In the series 2 8 3 8 2 4 8 2 4 8 6 8 2 8 2 4 8 3 8 2 8 6, how many times does the number 8 appear such that it is exactly divisible by both its immediate preceding number and its immediate succeeding number?

Introduction / Context:
This question combines sequence scanning with number divisibility. You are asked to examine every occurrence of a particular number (8) in a series and test a specific condition involving the numbers immediately before and after it.
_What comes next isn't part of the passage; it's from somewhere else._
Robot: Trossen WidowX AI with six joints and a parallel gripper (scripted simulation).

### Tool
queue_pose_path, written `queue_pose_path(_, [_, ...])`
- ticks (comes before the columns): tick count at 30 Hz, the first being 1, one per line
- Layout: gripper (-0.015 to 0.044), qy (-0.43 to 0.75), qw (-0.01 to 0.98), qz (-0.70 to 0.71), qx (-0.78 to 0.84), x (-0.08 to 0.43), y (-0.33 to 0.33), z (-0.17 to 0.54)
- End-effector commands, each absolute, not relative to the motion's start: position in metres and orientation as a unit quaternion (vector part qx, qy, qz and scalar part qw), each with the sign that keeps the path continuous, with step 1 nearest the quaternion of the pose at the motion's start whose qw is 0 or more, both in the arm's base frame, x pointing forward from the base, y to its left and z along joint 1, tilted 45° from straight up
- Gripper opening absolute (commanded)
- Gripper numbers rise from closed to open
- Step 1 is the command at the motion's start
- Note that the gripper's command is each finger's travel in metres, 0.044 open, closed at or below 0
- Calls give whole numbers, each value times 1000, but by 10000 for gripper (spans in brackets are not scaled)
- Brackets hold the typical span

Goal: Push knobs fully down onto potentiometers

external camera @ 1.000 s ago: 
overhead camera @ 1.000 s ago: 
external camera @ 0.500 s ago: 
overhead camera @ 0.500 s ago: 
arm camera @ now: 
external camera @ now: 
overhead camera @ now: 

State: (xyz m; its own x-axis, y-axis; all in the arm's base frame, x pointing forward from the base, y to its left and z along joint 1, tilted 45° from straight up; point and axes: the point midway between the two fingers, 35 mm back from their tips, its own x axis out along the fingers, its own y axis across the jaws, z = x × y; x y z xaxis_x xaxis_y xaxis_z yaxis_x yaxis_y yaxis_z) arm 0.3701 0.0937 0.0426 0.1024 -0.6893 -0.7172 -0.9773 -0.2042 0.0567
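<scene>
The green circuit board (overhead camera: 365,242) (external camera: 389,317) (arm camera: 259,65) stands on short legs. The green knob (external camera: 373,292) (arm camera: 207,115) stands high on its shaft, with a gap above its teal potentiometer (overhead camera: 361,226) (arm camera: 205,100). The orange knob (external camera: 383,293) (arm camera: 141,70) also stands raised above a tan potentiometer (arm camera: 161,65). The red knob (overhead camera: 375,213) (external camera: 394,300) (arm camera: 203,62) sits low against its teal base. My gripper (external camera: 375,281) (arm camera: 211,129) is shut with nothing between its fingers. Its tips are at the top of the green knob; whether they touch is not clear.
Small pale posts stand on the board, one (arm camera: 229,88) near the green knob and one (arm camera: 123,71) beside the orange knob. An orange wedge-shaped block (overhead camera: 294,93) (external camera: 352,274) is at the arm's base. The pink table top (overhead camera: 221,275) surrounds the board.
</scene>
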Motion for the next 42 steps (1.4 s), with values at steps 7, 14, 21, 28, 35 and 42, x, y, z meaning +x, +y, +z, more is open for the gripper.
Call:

Such problems are common in reasoning tests, where careful reading and systematic checking are more important than complex calculations.

Given Data / Assumptions:
- The series is: 2 8 3 8 2 4 8 2 4 8 6 8 2 8 2 4 8 3 8 2 8 6. - We focus only on positions where the middle number is 8. - For each such 8, the number before it and the number after it must both divide 8 exactly (8 % neighbour = 0). - Edge terms that do not have both a predecessor and a successor cannot be counted.

Concept / Approach:
The method is straightforward: scan through the series, locate each 8 that has both a previous and a next term, and then check divisibility. A number a is “exactly divisible” by another number b if the remainder of a / b is zero. Therefore, we test 8 % previous == 0 and 8 % next == 0. Whenever both conditions hold, we count that occurrence of 8. Finally, we add up how many such valid occurrences exist in the entire series.

Step-by-Step Solution:
Step 1: Write down the series with indices for clarity: Index: 1 2 3 4 5 6 7 8 9 10 11 12 13 14 15 16 17 18 19 20 21 22 Value: 2 8 3 8 2 4 8 2 4 8 6 8 2 8 2 4 8 3 8 2 8 6 Step 2: Identify positions where the value is 8 and has both neighbours: indices 2, 4, 7, 10, 12, 14, 17, 19, 21. Step 3: At index 2: neighbours are 2 and 3. 8 is divisible by 2 (8 % 2 = 0) but not by 3 (8 % 3 = 2), so do not count. Step 4: At index 4: neighbours are 3 and 2. 8 is not divisible by 3, so do not count. Step 5: At index 7: neighbours are 4 and 2. 8 % 4 = 0 and 8 % 2 = 0, so this 8 is valid and we count one. Step 6: At index 10: neighbours are 4 and 6. 8 is divisible by 4 but not by 6, so not counted. Step 7: At index 12: neighbours are 6 and 2. 8 is not divisible by 6, so not counted. Step 8: At index 14: neighbours are 2 and 2. 8 % 2 = 0 and 8 % 2 = 0, so this 8 is valid; count a second occurrence. Step 9: At indices 17, 19, and 21, at least one neighbour does not divide 8 exactly, so these are discarded. Step 10: The total count of valid 8s is 2.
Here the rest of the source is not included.